REQUIRED ACTION: Transcribe exactly everything in the data below from the line containing "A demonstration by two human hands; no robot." down to the line containing "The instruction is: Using", both lines included and nothing further.

RECORDS FOR THE EXERCISE:
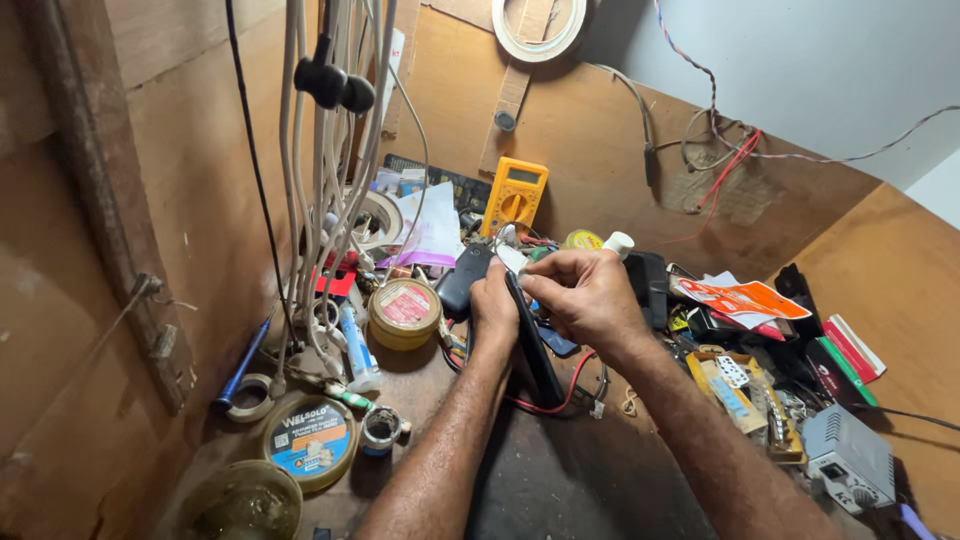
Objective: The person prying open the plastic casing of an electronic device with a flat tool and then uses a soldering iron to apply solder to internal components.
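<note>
Forearms come in from the near edge, and your left hand (pixel 495 305) is wrapped round a dark phone (pixel 533 350), held on edge over the black mat (pixel 570 480). Your right hand (pixel 585 295) pinches something small and pale at the phone's top edge; can't tell what. Looks like you're mid-job: phone is off the bench, red wire (pixel 560 400) lies loose under it. Yellow multimeter (pixel 515 195) sits far back, tins (pixel 405 312) to the left.

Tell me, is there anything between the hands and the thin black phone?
Nothing visible is. The left hand and the right hand both grip the thin black phone directly, held on edge above the dark mat.
</note>
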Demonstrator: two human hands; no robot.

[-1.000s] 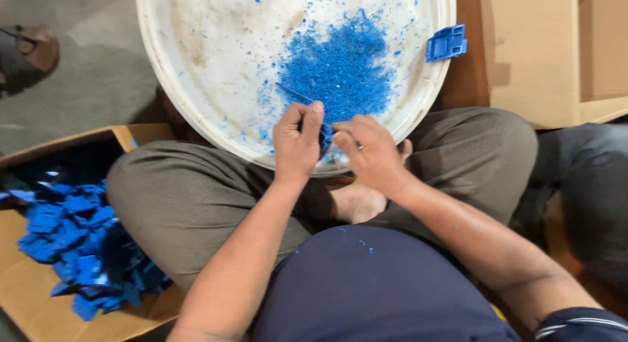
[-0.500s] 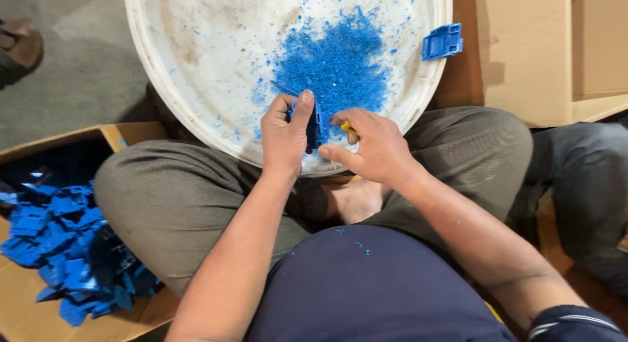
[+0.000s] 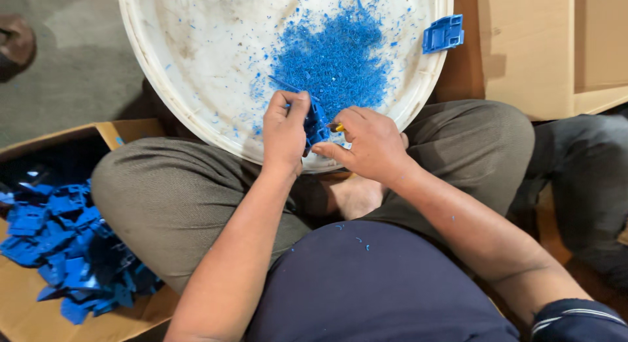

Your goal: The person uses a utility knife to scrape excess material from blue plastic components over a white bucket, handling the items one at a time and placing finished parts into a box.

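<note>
**Trimming a blue plastic part over a white basin, seen from above**

Far left: a cardboard box (image 3: 26, 316) on the floor, holding a loose heap of blue plastic parts (image 3: 65, 250). Stacked close to the open edge, so likely to spill if bumped by the bent left knee just beside it.

Centre: a big round white basin (image 3: 196, 73) resting on crossed legs, its floor covered with a pile of blue shavings (image 3: 337, 60). Balanced on the lap rather than on firm ground, so possibly tipped by any shift of the legs, with shavings scattered; a few specks already lying on the dark shirt.

At the near rim of the basin: left hand (image 3: 284, 132) clenched around a small blue part (image 3: 316, 123), fingers curled over its top. Just to the right, touching the same part: right hand (image 3: 369, 145) gripping a small tool (image 3: 335, 127), only a yellow tip showing; blade hidden, exact kind impossible to tell. Main hazard here, as a judgement: tool working right beside the bare left fingers, so a slip off the hard plastic could cut or jab them. Part itself small and mostly covered, easy to lose grip on.

Right: one more blue piece (image 3: 443, 33) perched on the far rim of the basin, apt to drop off outside if jolted. Beyond it, plain cardboard cartons (image 3: 530, 47).
</note>
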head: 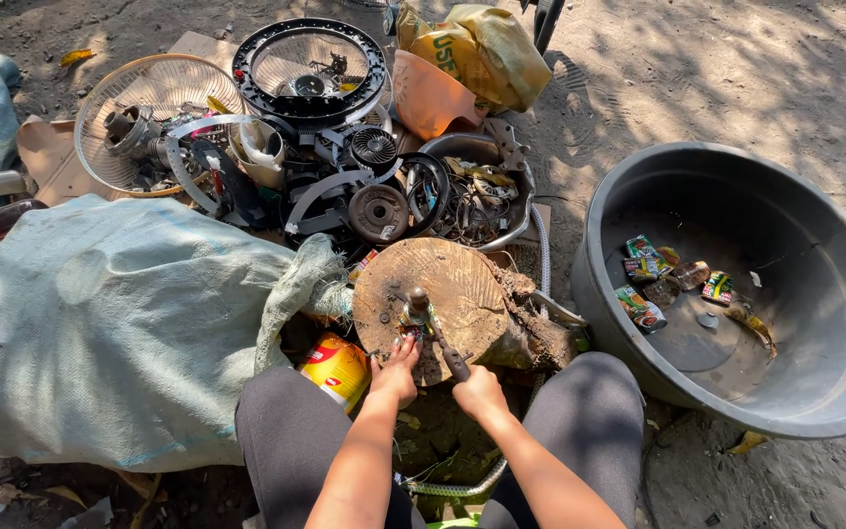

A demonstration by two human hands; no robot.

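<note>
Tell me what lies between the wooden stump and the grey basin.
Head view: a corrugated grey hose and clumped dirt and roots fill the gap between stump and basin.

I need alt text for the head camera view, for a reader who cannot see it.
A seated person's left hand steadies a small can on a wood stump, while the right hand holds a hammer on it. Scrap metal lies beyond.

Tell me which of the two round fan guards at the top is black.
The right one, the black guard, lying on top of the scrap pile. The other guard, to its left, is pale wire and partly covered by parts.
</note>
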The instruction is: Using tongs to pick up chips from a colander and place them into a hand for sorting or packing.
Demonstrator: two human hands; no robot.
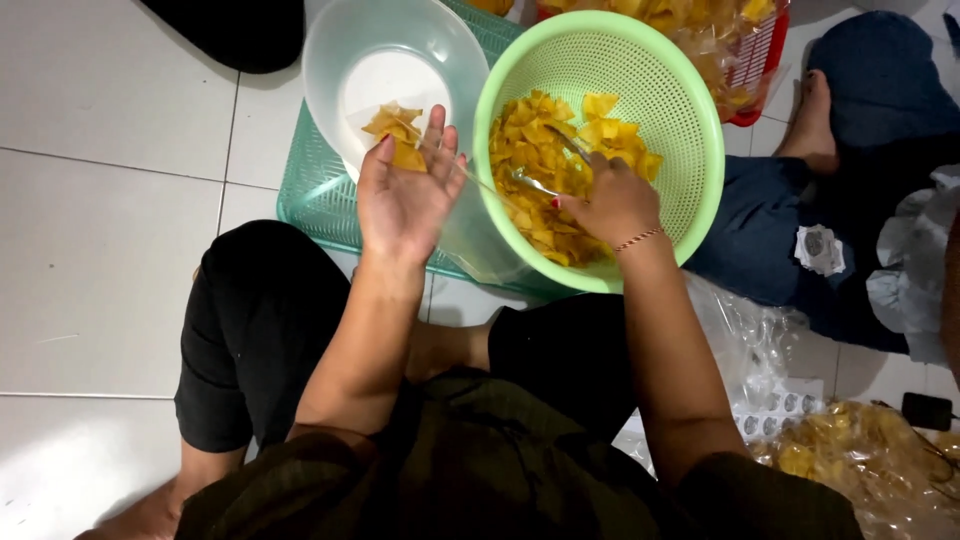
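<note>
Fingers [437,135] of the left hand [405,195] are spread, palm up, holding open the mouth of a clear plastic bag [470,225]; a few yellow chips show just past the fingertips, inside a clear round plastic bowl [345,45]. Right hand [612,205] has its fingers curled around metal tongs [545,170], whose tips lie among the thin yellow-orange chips [530,150] filling the light green perforated plastic basket [700,150]. Bowl and basket sit on a teal plastic tray [310,190] on the white tiled floor [100,250].
</note>
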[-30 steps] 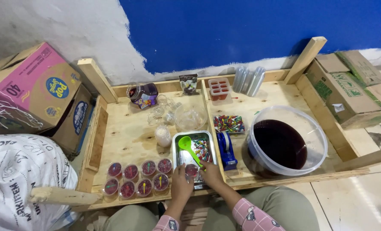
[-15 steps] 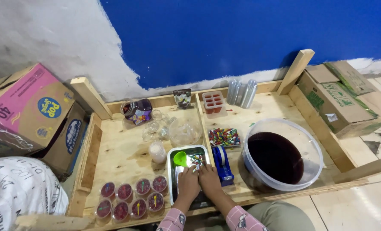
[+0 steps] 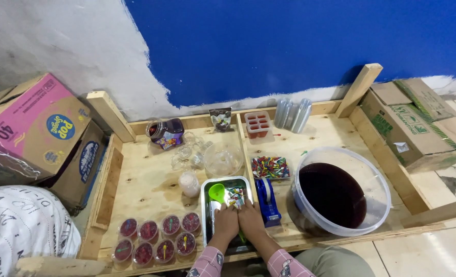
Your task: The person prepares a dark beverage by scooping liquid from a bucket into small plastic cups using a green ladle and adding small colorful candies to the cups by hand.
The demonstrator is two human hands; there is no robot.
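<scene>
Seen from the head camera, two hands are being pressed side by side into a shallow metal tray (image 3: 206,191) at the front of a plywood workbench (image 3: 146,179). The left hand (image 3: 226,221) and right hand (image 3: 250,219) are lying flat and touching each other; whether anything is being gripped beneath them cannot be told. A green plastic spoon (image 3: 217,192) is resting in the tray just ahead of the fingers. The tray is judged stiff, light and slippery, best taken by its rolled rim. Small filled cups (image 3: 156,238), clear, thin and easily crushed, are standing to the left; a big tub of dark liquid (image 3: 340,195), likely heavy and sloshing, is sitting to the right.
</scene>
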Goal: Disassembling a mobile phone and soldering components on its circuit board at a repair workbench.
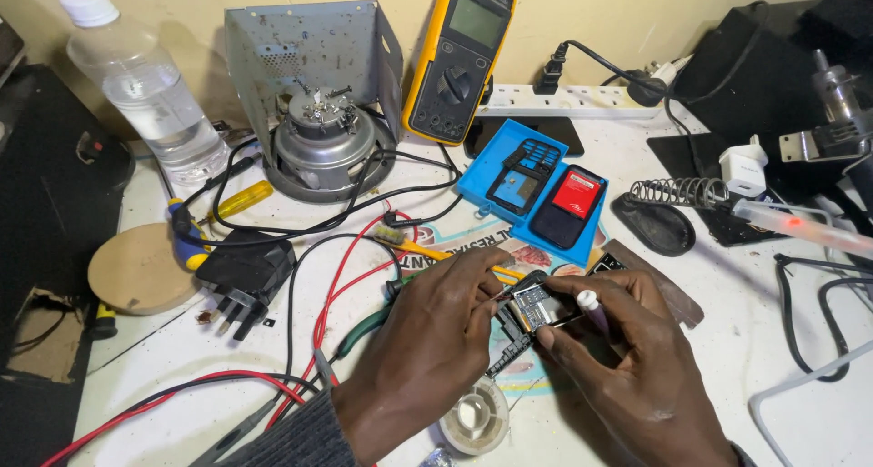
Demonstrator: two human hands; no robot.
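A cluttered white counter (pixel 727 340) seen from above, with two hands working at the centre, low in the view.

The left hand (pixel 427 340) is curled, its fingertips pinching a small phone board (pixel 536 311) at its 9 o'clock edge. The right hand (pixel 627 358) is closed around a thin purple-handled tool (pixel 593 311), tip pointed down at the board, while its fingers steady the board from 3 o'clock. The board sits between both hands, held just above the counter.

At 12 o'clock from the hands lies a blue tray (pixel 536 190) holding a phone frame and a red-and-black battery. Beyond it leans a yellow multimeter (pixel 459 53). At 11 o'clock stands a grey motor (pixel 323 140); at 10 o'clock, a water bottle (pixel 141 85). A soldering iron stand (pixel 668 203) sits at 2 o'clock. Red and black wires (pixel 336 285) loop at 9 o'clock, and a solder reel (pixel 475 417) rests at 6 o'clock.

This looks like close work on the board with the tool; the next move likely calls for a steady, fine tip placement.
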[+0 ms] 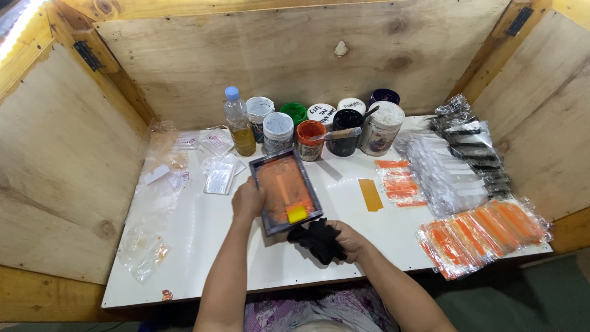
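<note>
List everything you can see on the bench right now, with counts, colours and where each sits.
printing frame: one, dark frame with orange mesh, table centre, near end lifted
yellow block: one, on the mesh near its lower end
black cloth: one, bunched, just below the frame
ink jars: about nine, white, green, orange, black and dark blue, along the back
plastic bottle: one, clear with amber liquid, back left
orange strip: one, flat on the table right of the frame
clear packets: several, left side
orange packets: a stack, front right
table: one, white
left hand: grips the frame's left edge
right hand: clutches the black cloth
</note>
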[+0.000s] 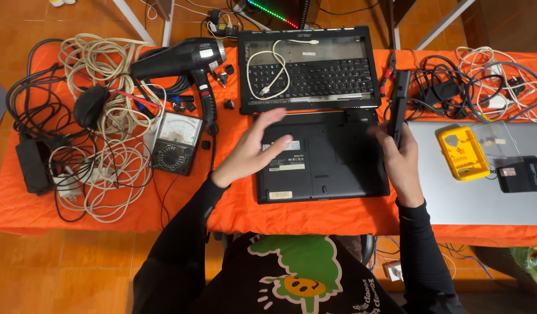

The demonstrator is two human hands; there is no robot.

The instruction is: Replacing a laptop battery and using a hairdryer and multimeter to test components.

REPLY:
A demonstration by two human hands; no robot.

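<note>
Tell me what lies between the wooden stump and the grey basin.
Head view: a corrugated grey hose and clumped dirt and roots fill the gap between stump and basin.

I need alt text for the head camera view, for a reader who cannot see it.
A seated person's left hand steadies a small can on a wood stump, while the right hand holds a hammer on it. Scrap metal lies beyond.

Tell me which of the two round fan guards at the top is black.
The right one, the black guard, lying on top of the scrap pile. The other guard, to its left, is pale wire and partly covered by parts.
</note>
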The instruction is: Using tongs to pick up chips from a colander and place them into a hand for sorting or packing.

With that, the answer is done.